At least four people were killed and 35 others were injured in the Greenfield tornado, but across the region, many lives were saved by the proximity of a public shelter as the tornado touched down or by the way that a man like Oder was just a few steps from his home. , officials said.

“A lot of people I’ve talked to since this happened have said they’re going to rebuild and are considering putting one in,” Oder said.

Craig Ceecee, a meteorologist in Mississippi, said he created the website findyourtornadoshelter.com, which lists all available public tornado shelters in the country, while he was a doctoral student at Mississippi State University. He said his thesis focused on the availability of public tornado shelters, their use and how they are publicized.

“First of all, we need to know that they exist, which is basically where the card came from,” Ceecee told ABC News. “That’s something that I think is important in a lot of areas because a lot of people live in mobile homes, or don’t have basements, or their buildings are a lot more fragile than people think.”

Ceecee said her research found that most people did not know the location of their nearest public tornado shelter when a tornado struck and were forced to use an interior room or bathroom of their residence to escape the storm.

Over the past four decades, advances in radar technology and storm modeling have significantly improved tornado warning times, according to the National Oceanic and Atmospheric Administration. In the 1970s and 1980s, the average time it took to get to a shelter following a tornado warning was three minutes.

“Now the average time for a tornado warning is 13 minutes,” Ceecee said. “That’s still not a lot of time.”

Ceecee said some tornado-prone areas in rural counties either don’t have public tornado shelters or are miles from people’s homes, making it too dangerous to try to access them during a cloud in a rapidly approaching funnel.

“You have to make sure you get there ahead of time, and it’s open because you don’t want to be driving when a tornado is approaching. A car is extremely dangerous,” Ceecee said. “You are better off in the interior room of a house than in a car.”

Steve Strum, a meteorologist who lives in Broken Arrow, Oklahoma, in the heart of what is nicknamed “Tornado Alley,” said he had a private tornado shelter dug into his garage about five years ago after his city applied for and received a FEMA block grant to help residents pay for them.

Strum said his prefabricated shelter, which can accommodate eight people, cost between $3,500 and $4,000, not including installation. He said he received about $2,500 from FEMA to help him defer costs.

“My family is only three people: my wife, my son and then we have two 90-pound Labs. So we can all fit in here,” said Strum, who has outfitted his shelter with battery-powered lights and a portable toilet . stocked him with water, food and other supplies to last more than a day.
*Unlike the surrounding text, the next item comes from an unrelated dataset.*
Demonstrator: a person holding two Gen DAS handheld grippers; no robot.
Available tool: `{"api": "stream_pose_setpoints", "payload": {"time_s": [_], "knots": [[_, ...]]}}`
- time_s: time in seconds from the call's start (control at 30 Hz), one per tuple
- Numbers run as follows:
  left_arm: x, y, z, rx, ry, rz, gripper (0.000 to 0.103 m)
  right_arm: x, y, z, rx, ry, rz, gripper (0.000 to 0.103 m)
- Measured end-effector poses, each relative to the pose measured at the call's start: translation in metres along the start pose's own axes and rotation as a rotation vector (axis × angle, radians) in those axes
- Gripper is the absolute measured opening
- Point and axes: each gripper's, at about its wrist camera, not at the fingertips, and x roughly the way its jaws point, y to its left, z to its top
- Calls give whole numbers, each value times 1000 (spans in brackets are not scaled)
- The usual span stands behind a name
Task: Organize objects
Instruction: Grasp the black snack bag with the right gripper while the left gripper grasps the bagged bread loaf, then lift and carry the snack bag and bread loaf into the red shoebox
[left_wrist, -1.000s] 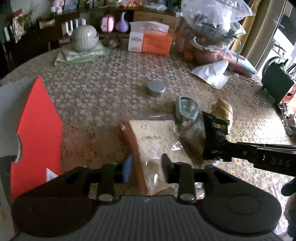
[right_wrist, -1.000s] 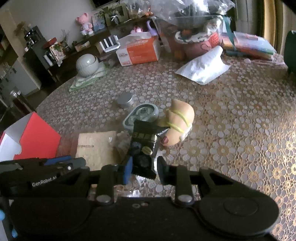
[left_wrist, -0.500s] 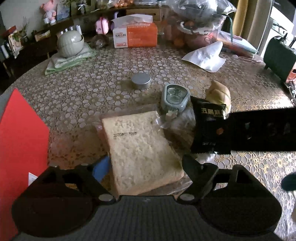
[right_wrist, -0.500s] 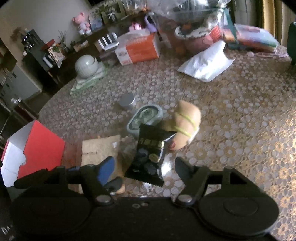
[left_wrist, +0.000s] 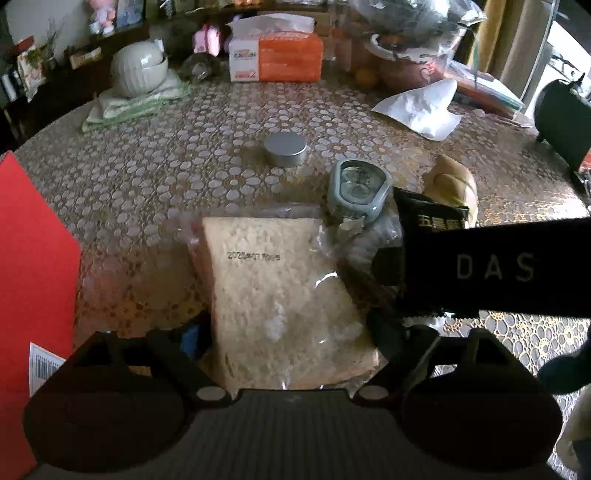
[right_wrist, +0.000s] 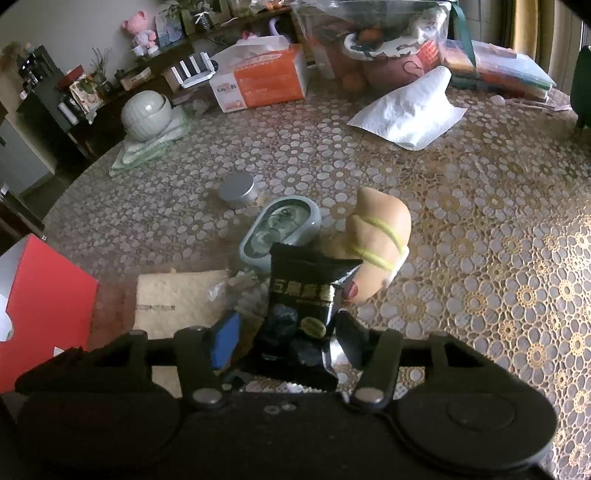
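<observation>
The left gripper hangs low over the desk with its 2 fingers spread wide on either side of the bagged bread slice, which lies flat in its clear wrapper on the patterned cloth; neither finger is seen pressing it. The right gripper has its fingers parted around the black snack packet, which stands tilted between them; whether the pads touch it cannot be told. Just beyond the packet sit the grey-green case and the toy hot dog, the packet overlapping both in the right wrist view. The small silver tin stands a little farther back, apart from them. A red box lies at the left edge, and an orange tissue box sits at the far side.
</observation>
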Motion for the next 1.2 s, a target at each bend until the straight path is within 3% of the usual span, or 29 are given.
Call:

But Strum said some smaller shelters cost as little as $2,000 and are available at some hardware stores.

“The biggest cost is actually the installation. The installation costs can be higher than the shelter itself in some cases,” Strum told ABC News.

Strum said that although he and his family have had a few near misses, they still had to use their shelter during a tornado. Before setting up the shelter, he said he and his family donned bicycle helmets and entered an interior room in their home, shielding themselves with pillows, cushions and blankets.

“We mostly got it for events where there was a storm in the middle of the night and you had to take shelter immediately,” Strum said. “Having something that’s easily accessible is kind of why we have it. So we can quickly open the door and within seconds be safe from those tornadoes that might hit around 3 a.m. and fall asleep.”

ABC News’ Jennifer Vilcarino contributed to this report.